**Task prompt:**
Would you reproduce exactly the lines below from the one holding "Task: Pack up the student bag" through the one holding "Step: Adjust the", inclusive, and no others?

**Dataset content:**
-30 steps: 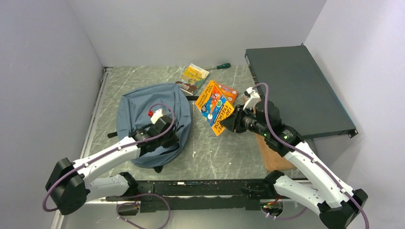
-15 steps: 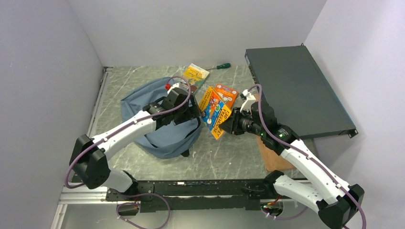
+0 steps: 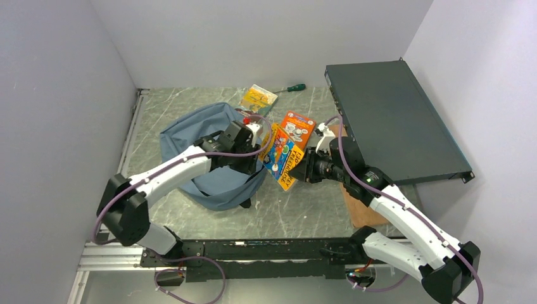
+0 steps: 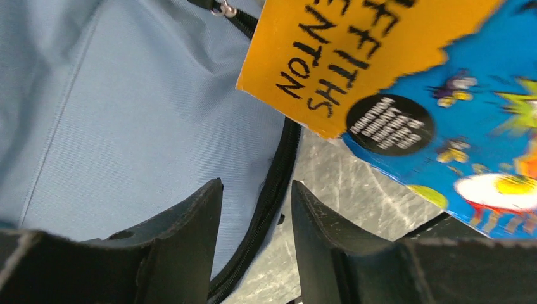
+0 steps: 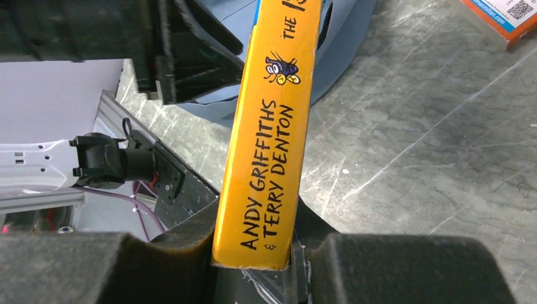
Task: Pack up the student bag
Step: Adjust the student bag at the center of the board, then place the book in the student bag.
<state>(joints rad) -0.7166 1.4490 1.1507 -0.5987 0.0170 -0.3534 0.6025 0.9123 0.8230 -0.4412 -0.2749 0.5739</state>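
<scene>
- While our left arm (image 3: 171, 174) is stretching forward and to the right across the bag (image 3: 190, 130), we are bending its wrist down so that the left gripper (image 3: 252, 166) is pointing at the bag's right edge.
- We are seeing its fingers (image 4: 183, 240) standing a little apart in the left wrist view, with the bag's black zipper (image 4: 282, 177) running through the gap. We cannot tell whether they are pinching it.
- We are angling our right arm (image 3: 396, 206) forward and to the left, and the right gripper (image 3: 300, 170) is clamping a yellow and blue book (image 3: 283, 152) by the lower end of its spine.
- We are holding that book tilted above the table (image 3: 297, 209), with its far end just beside the left gripper and over the bag's zipper edge.
- We are finding the bag lying on the left half of the table, well apart from the dark box (image 3: 392, 120) on the right.
- Compared with half a second ago, we are carrying the book a little further left, so more of the orange book (image 3: 299, 125) behind it is showing. The left wrist is sitting slightly nearer to the bases.
- Compared with a second ago, our left arm is reaching much further. It was then low over the bag's near side, and the bag's outline has shifted to the right since.
</scene>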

**Response:**
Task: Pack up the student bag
Step: Adjust the student bag at the center of the board, then place the book in the student bag.

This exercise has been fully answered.